For what it’s worth, I happen to think that Christmas is the best time of the year to ignore the anti-consumerist sensitivities of our age, and to celebrate prosperity, material comfort and human achievement instead. The anti-consumerists’ unstated assumption that the material aspects of Christmas must necessarily be in conflict with the non-material ones is patent nonsense. How exactly does a bottle of nice wine and a big portion of roast meat stop you from enjoying the company of your family? And while that Christmas-themed jumper with its battery-powered blinking lights may not be quite as hilarious as the giver thought it was, neither does it conflict with your ability to enjoy Christmas carols, or a walk through a snow-covered landscape.

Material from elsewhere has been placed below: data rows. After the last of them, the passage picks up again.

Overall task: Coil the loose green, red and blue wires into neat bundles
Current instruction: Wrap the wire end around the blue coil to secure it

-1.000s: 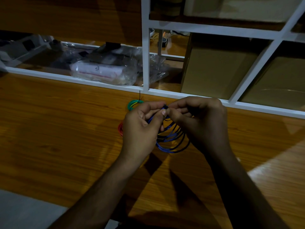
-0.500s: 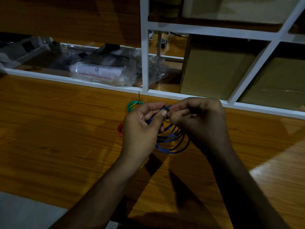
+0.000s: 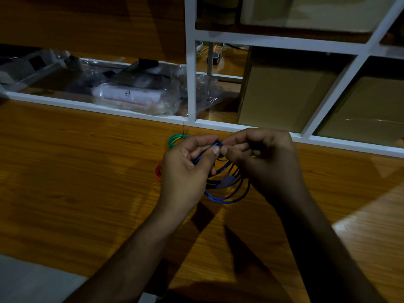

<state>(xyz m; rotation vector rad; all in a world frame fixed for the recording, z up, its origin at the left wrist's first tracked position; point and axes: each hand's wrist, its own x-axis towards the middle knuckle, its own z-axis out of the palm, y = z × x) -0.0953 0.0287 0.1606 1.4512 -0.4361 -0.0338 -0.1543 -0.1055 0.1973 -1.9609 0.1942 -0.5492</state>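
Fingers point(image 3: 215, 150) of the left hand point(image 3: 185, 171) and right hand point(image 3: 264, 162) pinch the top of a blue wire coil point(image 3: 227, 184) above a wooden bench point(image 3: 87, 171), green coil point(image 3: 175, 139) and red coil point(image 3: 158, 172) alongside.

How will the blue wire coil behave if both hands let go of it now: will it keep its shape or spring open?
The blue wire coil would probably loosen: its loops already fan apart below the pinch of the left hand and right hand. It looks thin, so likely light and floppy. No tie is visible on it, unlike the green coil.
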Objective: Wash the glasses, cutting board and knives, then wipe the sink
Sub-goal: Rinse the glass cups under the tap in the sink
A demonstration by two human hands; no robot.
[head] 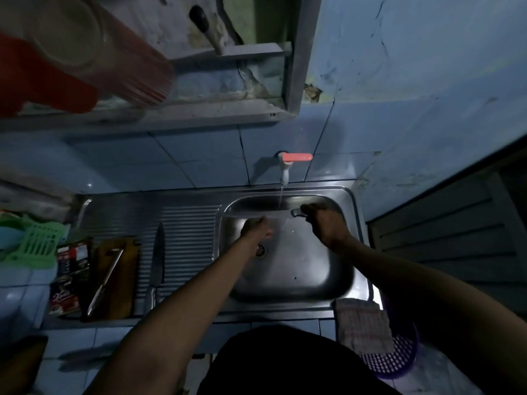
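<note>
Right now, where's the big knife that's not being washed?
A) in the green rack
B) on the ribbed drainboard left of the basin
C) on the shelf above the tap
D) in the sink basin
B: the large knife lies flat on the ribbed drainboard, between the cutting board and the sink basin, tip pointing toward the wall.
</note>
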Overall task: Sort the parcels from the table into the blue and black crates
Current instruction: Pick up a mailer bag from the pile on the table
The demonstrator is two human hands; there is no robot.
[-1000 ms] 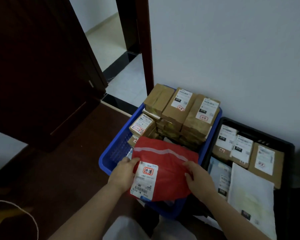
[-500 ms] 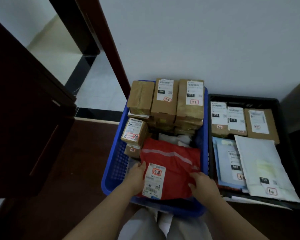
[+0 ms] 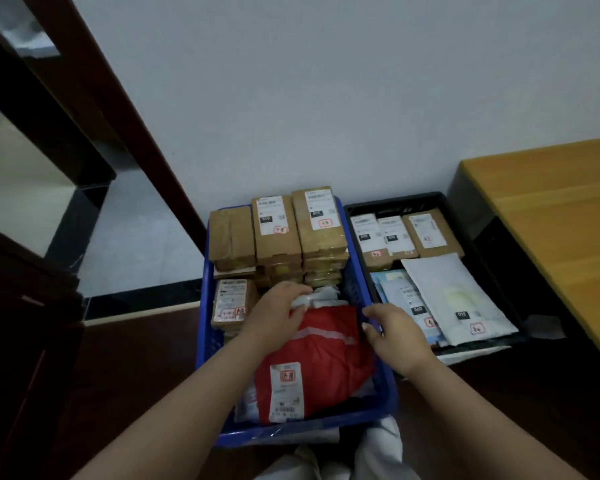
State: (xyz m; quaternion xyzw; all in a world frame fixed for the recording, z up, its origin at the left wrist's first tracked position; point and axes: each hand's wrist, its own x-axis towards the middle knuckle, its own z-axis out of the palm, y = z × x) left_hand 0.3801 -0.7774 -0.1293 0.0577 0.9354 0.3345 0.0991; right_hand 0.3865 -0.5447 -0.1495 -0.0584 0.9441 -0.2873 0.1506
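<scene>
Your red parcel (image 3: 321,362) lies in the near end of the blue crate (image 3: 207,341) (label up), your left hand (image 3: 278,315) pressing flat fingers on its far edge, your right hand (image 3: 394,332) loosely spread beside it, brown boxes (image 3: 300,230) stacked behind.

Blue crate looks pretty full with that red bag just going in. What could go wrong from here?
1. The red parcel lies on top of other soft bags in the blue crate, bulging near the front rim; it may slide out.
2. The brown box stacks at the back rise above the rim; the left hand, pressing just in front, could topple them.
3. The right hand hovers over the rim beside the black crate; a nudge there could shift a crate.
</scene>
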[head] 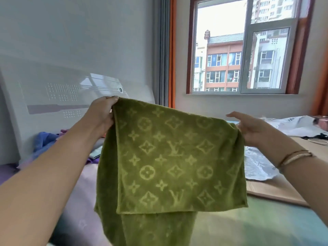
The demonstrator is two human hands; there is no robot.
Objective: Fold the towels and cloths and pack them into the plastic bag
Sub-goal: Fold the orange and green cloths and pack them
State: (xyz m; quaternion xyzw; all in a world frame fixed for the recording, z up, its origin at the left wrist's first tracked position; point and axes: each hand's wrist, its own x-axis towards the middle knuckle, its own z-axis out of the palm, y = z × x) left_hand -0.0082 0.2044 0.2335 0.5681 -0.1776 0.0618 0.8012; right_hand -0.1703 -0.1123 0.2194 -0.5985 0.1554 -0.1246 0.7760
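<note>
One green towel [177, 157], monogram pattern, was held up in mid-air over the bed [257, 224], folded over so a front layer hung shorter than the layer behind; back layer's lower part ran out of frame at bottom.

Hands:
- Left hand [103, 114]: gripped towel's upper left corner, fingers curled over the edge, arm extended from lower left.
- Right hand [248, 126]: was at towel's upper right corner, which sat lower than the left. Index finger stretched out straight, pointing left above the top edge; towel bunched against the palm side. Exact grip couldn't be told, as cloth hid thumb & lower fingers. Bracelets [294, 157] on that wrist.

Other task items:
- Plastic bag [257, 166], clear/crinkled w/ some print, lay flat on a sheet of brown cardboard [276, 190] on the bed, right of the towel, partly hidden behind it.
- Pile of cloths [44, 141], blue & purple, lay at the far left of the bed near the headboard [71, 96]; a pale teal piece [95, 153] showed just beside the towel's left edge.

Misc.:
- White plastic wrapping [291, 125] was further back on the right, w/ dark items and a cable next to it, too small to identify.
- Headboard was white, glossy, w/ dotted pattern.
- Window [245, 47] was behind, apartment blocks outside; grey & orange curtain [165, 50] at its left.
- Bed cover was pinkish at left, greenish at right.
</note>
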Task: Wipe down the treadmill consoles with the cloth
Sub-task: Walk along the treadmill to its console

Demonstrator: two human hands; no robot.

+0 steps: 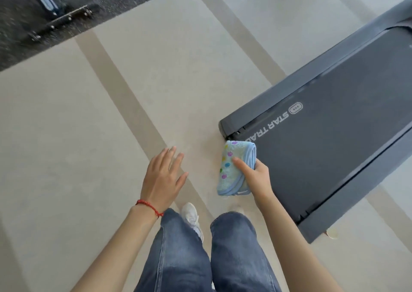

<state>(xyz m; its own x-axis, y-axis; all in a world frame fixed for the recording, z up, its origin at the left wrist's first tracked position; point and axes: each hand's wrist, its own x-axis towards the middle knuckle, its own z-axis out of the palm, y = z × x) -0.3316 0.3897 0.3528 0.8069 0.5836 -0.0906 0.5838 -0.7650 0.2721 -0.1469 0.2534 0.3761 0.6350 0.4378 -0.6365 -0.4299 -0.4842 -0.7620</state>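
Fingers (pixel 239 162) of my right hand (pixel 256 178) grip the folded cloth (pixel 234 169) beside the treadmill (pixel 334 135), while my left hand (pixel 162 180) hangs palm-down, fingers spread and empty.

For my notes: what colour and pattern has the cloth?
Light blue cloth with coloured dots; head view.

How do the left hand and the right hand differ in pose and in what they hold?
The left hand is open, fingers spread, and holds nothing; the right hand grips the folded cloth. The left hand hangs over the floor; the right hand is beside the treadmill's rear end. Only the left wrist has a red bracelet. Both reach forward.
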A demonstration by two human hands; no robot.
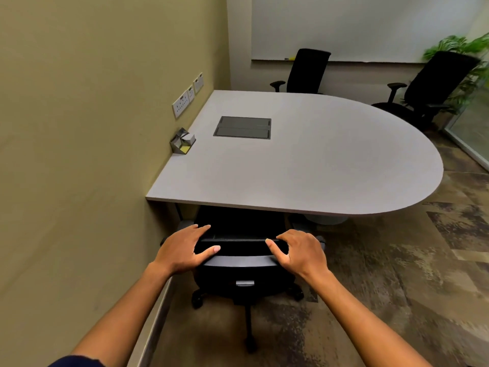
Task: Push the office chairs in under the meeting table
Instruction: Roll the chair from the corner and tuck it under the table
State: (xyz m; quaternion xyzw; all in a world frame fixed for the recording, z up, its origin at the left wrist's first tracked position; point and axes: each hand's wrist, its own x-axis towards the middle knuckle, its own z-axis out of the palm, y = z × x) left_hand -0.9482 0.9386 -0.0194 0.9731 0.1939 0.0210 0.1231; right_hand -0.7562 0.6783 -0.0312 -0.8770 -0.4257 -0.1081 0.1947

Even if you are a staunch traditionalist, you need not feel guilty about celebrating Christmas in relative opulence, because that, too, is part of an honourable tradition. Take this description here: ‘The impulse to spend seizes everyone. He who, the whole year through, has taken pleasure in saving and piling up his pence, becomes suddenly extravagant. He… at this feast enjoys himself as much as his means will allow… A stream of presents pours itself out on all sides.’
It is from 4th-century Greece, and it is a contemporary observer’s description of one of the winter festivals that form the root of Christmas. One could easily mistake it for a contemporary text, were it not for the absence of anti-materialistic sneering.